Гвардейцы схватились в рукопашную с закономерным итогом. На испачканном кровью снегу добавилось тел. На этот раз наших противников.
— Что это было? — обратилась я к Миниху-старшему, с трудом сдерживая себя. Мне нужны осы-угнетатели! Идея, подсмотренная в комиксе из параллельного мира. Миниатюрный кибернетический организм-симбионт, регулирующий поведение субъекта точечными инъекциями нейромедиаторов. Объединить их в сеть передающую информацию с помощью феромонов... Или же просто... Я стряхнула с себя навязанный силой поток мыслей. Глубокий вдох, выдох. Я смогу управлять этими людьми и не давать им делать глупости без подобных мер.
— Штыковая атака, — пояснил Миних. — нельзя двигаться с заряженным оружием, и было быстрее сойтись в рукопашной, чем заряжать. Скажу больше, ваше высочество, подразделение ценится не точной стрельбой, а стойкостью — своей способностью выдержать залп.
И для того, чтобы они лучше держались, а противники лучше целились, их и нарядили как павлинов. Замечательный образчик руританской мысли.
Миних не забыл осветить и этот момент:
— Яркий мундир нужен, чтобы враг мог легко опознать его и прийти в смятение.
Такая логика показалась мне извращенным мазохизмом. Строить людей в плотные шеренги, чтобы противник мог их безнаказанно расстреливать и гордиться тем, что они могут смирно идти как бараны на бойне. Джек бы оценил.
К счастью это было единственным препятствием на пути к дворцу. Причина очень скоро стала очевидной. Мятежники перепились. Уже с самого входа начались следы разгрома и разврата.
Вышитая ткань, которой тут укрывали стены вместо обоев, была изорвана, паркетный пол был покрыт грязью и биологическими жидкостями, часть дверей выломана, позолота грубо оторвана с кусками лепнины, какие то оборванцы крысами брызгали в стороны, скрываясь в хитросплетениях боковых коридоров, завидев наше приближение.
Помещение, где разместились заговорщики было наполнено тяжелым пряным духом.
Елизавета всегда была очень сексапильной женщиной. Если измерять привлекательность баллами, от единицы до десяти, природа наградила ее девятью или, даже, девятью с половиной. Я выкрутила это значение до одиннадцати.
Она поднялась из глубин богато украшенного кресла с грацией дикой кошки. Неправдоподобно большие вытянутые глаза на ангельски-прекрасном лице казалось заглядывали прямо в душу, заставляя сердце вырываться из груди.

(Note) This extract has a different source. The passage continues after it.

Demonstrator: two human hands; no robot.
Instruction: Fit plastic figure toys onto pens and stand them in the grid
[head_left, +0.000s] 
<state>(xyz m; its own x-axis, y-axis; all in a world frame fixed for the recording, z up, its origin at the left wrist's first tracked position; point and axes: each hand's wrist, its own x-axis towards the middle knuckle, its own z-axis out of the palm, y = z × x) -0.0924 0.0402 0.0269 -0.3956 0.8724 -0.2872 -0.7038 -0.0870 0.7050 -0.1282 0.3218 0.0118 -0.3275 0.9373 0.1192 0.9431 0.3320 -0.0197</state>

Ее ближники окружившие трон смотрели на свою богиню с немым обожанием. Я с неудовольствием заметила, что и сама невольно поддалась чарам — мой эмоциональный отклик хотя и был приглушен дозой шипучки, тем не менее оказался слишком ярок. Слегка поморщившись, я достала флакон из муфты, укрывающей мои ладони, и брызнула немного себе в лицо. Холодные капельки моментально пресекли желание сорвать с себя одежду и слиться с Елисавет Петровной в карнальных обьятиях.
О моих спутниках этого сказать было нельзя. Оба Миниха напоминали лосей в период гона, Антон пытался что-то произнести, но его настигло заикание и из горла вырывалось только нечленораздельное 'ва... ва...' Солдатам же было вожделеть не по чину, но гормонам не прикажешь. Половина бухнулась на колени, а другая застыла соляными столбами.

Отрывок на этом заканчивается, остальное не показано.